- **What is being asked**:
Extract all of the entries and set them down verbatim.

- **Task data**:
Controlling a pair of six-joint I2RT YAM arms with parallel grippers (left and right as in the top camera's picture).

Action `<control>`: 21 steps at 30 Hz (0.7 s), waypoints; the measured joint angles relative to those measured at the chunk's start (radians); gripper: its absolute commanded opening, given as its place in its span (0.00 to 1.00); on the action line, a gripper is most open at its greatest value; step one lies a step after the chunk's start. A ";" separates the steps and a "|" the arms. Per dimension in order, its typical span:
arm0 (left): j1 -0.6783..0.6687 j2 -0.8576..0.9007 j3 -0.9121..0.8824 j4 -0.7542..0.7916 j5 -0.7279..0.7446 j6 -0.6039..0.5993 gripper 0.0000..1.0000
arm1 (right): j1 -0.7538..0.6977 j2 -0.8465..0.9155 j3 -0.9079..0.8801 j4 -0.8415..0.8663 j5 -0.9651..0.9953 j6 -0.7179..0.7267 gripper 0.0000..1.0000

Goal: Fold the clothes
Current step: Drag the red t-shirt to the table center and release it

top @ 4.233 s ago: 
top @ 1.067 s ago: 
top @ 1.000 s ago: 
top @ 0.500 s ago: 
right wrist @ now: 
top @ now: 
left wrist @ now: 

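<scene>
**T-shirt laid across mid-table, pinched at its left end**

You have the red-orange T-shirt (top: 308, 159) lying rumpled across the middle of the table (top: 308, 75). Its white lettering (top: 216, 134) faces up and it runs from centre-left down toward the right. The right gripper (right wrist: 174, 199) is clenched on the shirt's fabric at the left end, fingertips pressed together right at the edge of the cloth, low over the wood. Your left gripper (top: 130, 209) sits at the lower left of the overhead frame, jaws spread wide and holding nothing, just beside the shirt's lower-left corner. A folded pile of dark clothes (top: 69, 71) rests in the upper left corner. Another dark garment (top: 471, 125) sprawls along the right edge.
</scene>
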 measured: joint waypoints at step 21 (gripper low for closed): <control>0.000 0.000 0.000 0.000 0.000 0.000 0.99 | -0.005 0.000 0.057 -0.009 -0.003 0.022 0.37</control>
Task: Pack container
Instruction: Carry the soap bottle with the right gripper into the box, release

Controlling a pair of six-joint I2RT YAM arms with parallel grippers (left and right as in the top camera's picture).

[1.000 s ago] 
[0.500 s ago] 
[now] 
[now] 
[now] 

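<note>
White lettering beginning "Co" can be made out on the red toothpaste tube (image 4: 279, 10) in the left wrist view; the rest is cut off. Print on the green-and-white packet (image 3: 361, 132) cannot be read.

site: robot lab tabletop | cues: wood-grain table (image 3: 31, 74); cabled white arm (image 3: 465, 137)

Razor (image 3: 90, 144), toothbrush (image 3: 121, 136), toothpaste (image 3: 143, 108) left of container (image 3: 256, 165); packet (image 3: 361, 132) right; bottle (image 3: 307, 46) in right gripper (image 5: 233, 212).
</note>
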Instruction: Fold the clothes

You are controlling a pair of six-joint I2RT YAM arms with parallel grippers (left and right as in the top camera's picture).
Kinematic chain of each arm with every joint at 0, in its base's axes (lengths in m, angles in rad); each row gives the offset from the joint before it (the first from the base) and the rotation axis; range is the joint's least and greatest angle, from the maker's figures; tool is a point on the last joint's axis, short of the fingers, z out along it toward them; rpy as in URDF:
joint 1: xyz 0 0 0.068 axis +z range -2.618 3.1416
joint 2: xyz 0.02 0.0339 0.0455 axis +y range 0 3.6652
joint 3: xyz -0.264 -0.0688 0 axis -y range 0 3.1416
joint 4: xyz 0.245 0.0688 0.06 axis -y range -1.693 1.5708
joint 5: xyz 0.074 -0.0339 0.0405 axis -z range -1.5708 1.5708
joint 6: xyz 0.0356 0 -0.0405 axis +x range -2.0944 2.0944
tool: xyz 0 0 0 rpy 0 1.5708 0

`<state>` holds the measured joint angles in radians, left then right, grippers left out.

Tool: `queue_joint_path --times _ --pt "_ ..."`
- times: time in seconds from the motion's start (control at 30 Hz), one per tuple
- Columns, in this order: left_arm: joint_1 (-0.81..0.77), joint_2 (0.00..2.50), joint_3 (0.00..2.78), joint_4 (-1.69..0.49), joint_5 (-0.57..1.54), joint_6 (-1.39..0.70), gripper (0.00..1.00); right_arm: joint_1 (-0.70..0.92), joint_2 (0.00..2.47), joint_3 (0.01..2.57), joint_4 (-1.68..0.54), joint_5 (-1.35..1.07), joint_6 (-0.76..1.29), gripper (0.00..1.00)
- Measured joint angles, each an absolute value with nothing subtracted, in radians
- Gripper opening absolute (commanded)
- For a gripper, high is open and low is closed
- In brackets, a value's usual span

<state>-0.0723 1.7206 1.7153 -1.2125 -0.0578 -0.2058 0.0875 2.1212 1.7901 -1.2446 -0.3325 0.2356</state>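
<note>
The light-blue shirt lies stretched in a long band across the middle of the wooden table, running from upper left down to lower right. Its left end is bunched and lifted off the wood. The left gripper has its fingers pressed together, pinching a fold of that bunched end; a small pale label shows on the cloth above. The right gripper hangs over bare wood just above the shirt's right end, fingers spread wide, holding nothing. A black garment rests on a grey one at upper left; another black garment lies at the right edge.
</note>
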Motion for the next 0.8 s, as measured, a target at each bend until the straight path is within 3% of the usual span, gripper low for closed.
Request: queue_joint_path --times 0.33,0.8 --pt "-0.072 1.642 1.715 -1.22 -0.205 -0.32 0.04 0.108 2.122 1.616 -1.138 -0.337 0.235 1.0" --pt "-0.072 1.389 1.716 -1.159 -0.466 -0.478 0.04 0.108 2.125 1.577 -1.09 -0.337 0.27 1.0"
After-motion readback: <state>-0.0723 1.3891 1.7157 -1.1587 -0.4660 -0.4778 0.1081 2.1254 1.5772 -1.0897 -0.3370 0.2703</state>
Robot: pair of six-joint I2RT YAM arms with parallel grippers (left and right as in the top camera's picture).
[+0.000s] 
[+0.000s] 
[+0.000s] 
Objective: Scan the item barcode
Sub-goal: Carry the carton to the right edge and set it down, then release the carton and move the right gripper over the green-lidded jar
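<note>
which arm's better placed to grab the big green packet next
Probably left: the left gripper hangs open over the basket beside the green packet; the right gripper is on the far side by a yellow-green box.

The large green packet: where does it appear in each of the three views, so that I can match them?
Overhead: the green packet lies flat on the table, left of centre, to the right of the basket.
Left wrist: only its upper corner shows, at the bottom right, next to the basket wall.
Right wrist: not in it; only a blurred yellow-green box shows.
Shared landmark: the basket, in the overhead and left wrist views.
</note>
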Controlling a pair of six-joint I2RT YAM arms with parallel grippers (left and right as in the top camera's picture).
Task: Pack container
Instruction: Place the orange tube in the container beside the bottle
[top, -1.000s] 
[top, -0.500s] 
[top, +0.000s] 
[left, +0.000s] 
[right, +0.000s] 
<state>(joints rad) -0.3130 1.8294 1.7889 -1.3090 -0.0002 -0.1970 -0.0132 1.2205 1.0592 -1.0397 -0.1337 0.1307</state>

- **Task answer**:
Controlling a pair of six-joint I2RT YAM arms with parallel grippers (left and right as in the top camera's picture).

Action `<control>`: 21 steps at 30 Hz (0.7 s), waypoints; the measured joint angles relative to those measured at the chunk's start (radians); gripper: its absolute commanded opening, given as its place in its span (0.00 to 1.00); on the action line, a gripper is most open at its greatest value; step one lies a step after the chunk's start. A ";" separates the steps and a "|" the arms. Per dimension in order, its typical span:
arm0 (left): j1 -0.6783..0.6687 j2 -0.8576..0.9007 j3 -0.9121..0.8824 j4 -0.7542..0.7916 j5 -0.7279..0.7446 j6 -0.6039..0.5993 gripper 0.0000..1.0000
arm1 (right): j1 -0.7538..0.6977 j2 -0.8465..0.9155 j3 -0.9079..0.8801 j4 -0.8415..0.8663 j5 -0.9651..0.9953 j6 -0.7179..0.7267 gripper 0.0000..1.0000

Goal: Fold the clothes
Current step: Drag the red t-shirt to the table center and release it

top @ 4.233 s ago: 
top @ 1.067 s ago: 
top @ 1.000 s ago: 
top @ 0.500 s ago: 
right wrist @ now: 
top @ now: 
left wrist @ now: 

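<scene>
**T-shirt laid across mid-table, pinched at its left end**

You have the red-orange T-shirt (top: 308, 159) lying rumpled across the middle of the table (top: 308, 75). Its white lettering (top: 216, 134) faces up and it runs from centre-left down toward the right. The right gripper (right wrist: 174, 199) is clenched on the shirt's fabric at the left end, fingertips pressed together right at the edge of the cloth, low over the wood. Your left gripper (top: 130, 209) sits at the lower left of the overhead frame, jaws spread wide and holding nothing, just beside the shirt's lower-left corner. A folded pile of dark clothes (top: 69, 71) rests in the upper left corner. Another dark garment (top: 471, 125) sprawls along the right edge.
</scene>
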 measured: joint waypoints at step 21 (gripper low for closed): <control>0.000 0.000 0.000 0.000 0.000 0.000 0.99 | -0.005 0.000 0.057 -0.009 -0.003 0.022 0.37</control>
Task: Pack container
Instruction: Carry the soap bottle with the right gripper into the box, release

Controlling a pair of six-joint I2RT YAM arms with parallel grippers (left and right as in the top camera's picture).

[1.000 s ago] 
[0.500 s ago] 
[now] 
[now] 
[now] 

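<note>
White lettering beginning "Co" can be made out on the red toothpaste tube (image 4: 279, 10) in the left wrist view; the rest is cut off. Print on the green-and-white packet (image 3: 361, 132) cannot be read.

site: robot lab tabletop | cues: wood-grain table (image 3: 31, 74); cabled white arm (image 3: 465, 137)

Razor (image 3: 90, 144), toothbrush (image 3: 121, 136), toothpaste (image 3: 143, 108) left of container (image 3: 256, 165); packet (image 3: 361, 132) right; bottle (image 3: 307, 46) in right gripper (image 5: 233, 212).
</note>
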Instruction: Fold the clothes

You are controlling a pair of six-joint I2RT YAM arms with parallel grippers (left and right as in the top camera's picture).
Kinematic chain of each arm with every joint at 0, in its base's axes (lengths in m, angles in rad); each row gives the offset from the joint before it (the first from the base) and the rotation axis; range is the joint's least and greatest angle, from the maker's figures; tool is a point on the last joint's axis, short of the fingers, z out along it toward them; rpy as in URDF:
joint 1: xyz 0 0 0.068 axis +z range -2.618 3.1416
joint 2: xyz 0.02 0.0339 0.0455 axis +y range 0 3.6652
joint 3: xyz -0.264 -0.0688 0 axis -y range 0 3.1416
joint 4: xyz 0.245 0.0688 0.06 axis -y range -1.693 1.5708
joint 5: xyz 0.074 -0.0339 0.0405 axis -z range -1.5708 1.5708
joint 6: xyz 0.0356 0 -0.0405 axis +x range -2.0944 2.0944
tool: xyz 0 0 0 rpy 0 1.5708 0

`<state>` holds the measured joint angles in radians, left then right, grippers left out.

Tool: `queue_joint_path --times _ --pt "_ ..."`
- times: time in seconds from the motion's start (control at 30 Hz), one per tuple
- Columns, in this order: left_arm: joint_1 (-0.81..0.77), joint_2 (0.00..2.50), joint_3 (0.00..2.78), joint_4 (-1.69..0.49), joint_5 (-0.57..1.54), joint_6 (-1.39..0.70), gripper (0.00..1.00); right_arm: joint_1 (-0.70..0.92), joint_2 (0.00..2.47), joint_3 (0.01..2.57), joint_4 (-1.68..0.54), joint_5 (-1.35..1.07), joint_6 (-0.76..1.29), gripper (0.00..1.00)
- Measured joint angles, each an absolute value with nothing subtracted, in radians
- Gripper opening absolute (commanded)
- For a gripper, high is open and low is closed
- In brackets, a value's usual span

<state>-0.0723 1.7206 1.7153 -1.2125 -0.0578 -0.2058 0.0875 2.1212 1.7901 -1.2446 -0.3325 0.2356</state>
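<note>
The light-blue shirt lies stretched in a long band across the middle of the wooden table, running from upper left down to lower right. Its left end is bunched and lifted off the wood. The left gripper has its fingers pressed together, pinching a fold of that bunched end; a small pale label shows on the cloth above. The right gripper hangs over bare wood just above the shirt's right end, fingers spread wide, holding nothing. A black garment rests on a grey one at upper left; another black garment lies at the right edge.
</note>
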Motion for the next 0.8 s, as measured, a target at each bend until the straight path is within 3% of the usual span, gripper low for closed.
Request: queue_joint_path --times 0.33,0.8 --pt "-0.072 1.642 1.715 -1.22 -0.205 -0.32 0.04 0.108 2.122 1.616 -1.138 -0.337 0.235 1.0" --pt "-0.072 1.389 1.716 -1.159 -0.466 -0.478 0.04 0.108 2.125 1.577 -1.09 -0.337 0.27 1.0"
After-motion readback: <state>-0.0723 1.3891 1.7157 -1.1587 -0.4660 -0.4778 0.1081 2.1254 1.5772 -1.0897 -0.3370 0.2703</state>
Robot: pair of six-joint I2RT YAM arms with parallel grippers (left and right as in the top camera's picture).
[+0.000s] 
[+0.000s] 
[+0.000s] 
Objective: Scan the item barcode
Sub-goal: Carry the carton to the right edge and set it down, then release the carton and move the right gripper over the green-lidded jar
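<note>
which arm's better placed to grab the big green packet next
Probably left: the left gripper hangs open over the basket beside the green packet; the right gripper is on the far side by a yellow-green box.

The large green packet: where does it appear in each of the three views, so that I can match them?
Overhead: the green packet lies flat on the table, left of centre, to the right of the basket.
Left wrist: only its upper corner shows, at the bottom right, next to the basket wall.
Right wrist: not in it; only a blurred yellow-green box shows.
Shared landmark: the basket, in the overhead and left wrist views.
</note>
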Controlling a pair of six-joint I2RT YAM arms with parallel grippers (left and right as in the top camera's picture).
Task: Pack container
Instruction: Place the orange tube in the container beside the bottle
[top, -1.000s] 
[top, -0.500s] 
[top, +0.000s] 
[left, +0.000s] 
[right, +0.000s] 
<state>(joints rad) -0.3130 1.8294 1.7889 -1.3090 -0.0002 -0.1970 -0.0132 1.2205 1.0592 -1.0397 -0.1337 0.1307</state>

This exercise requires no further work.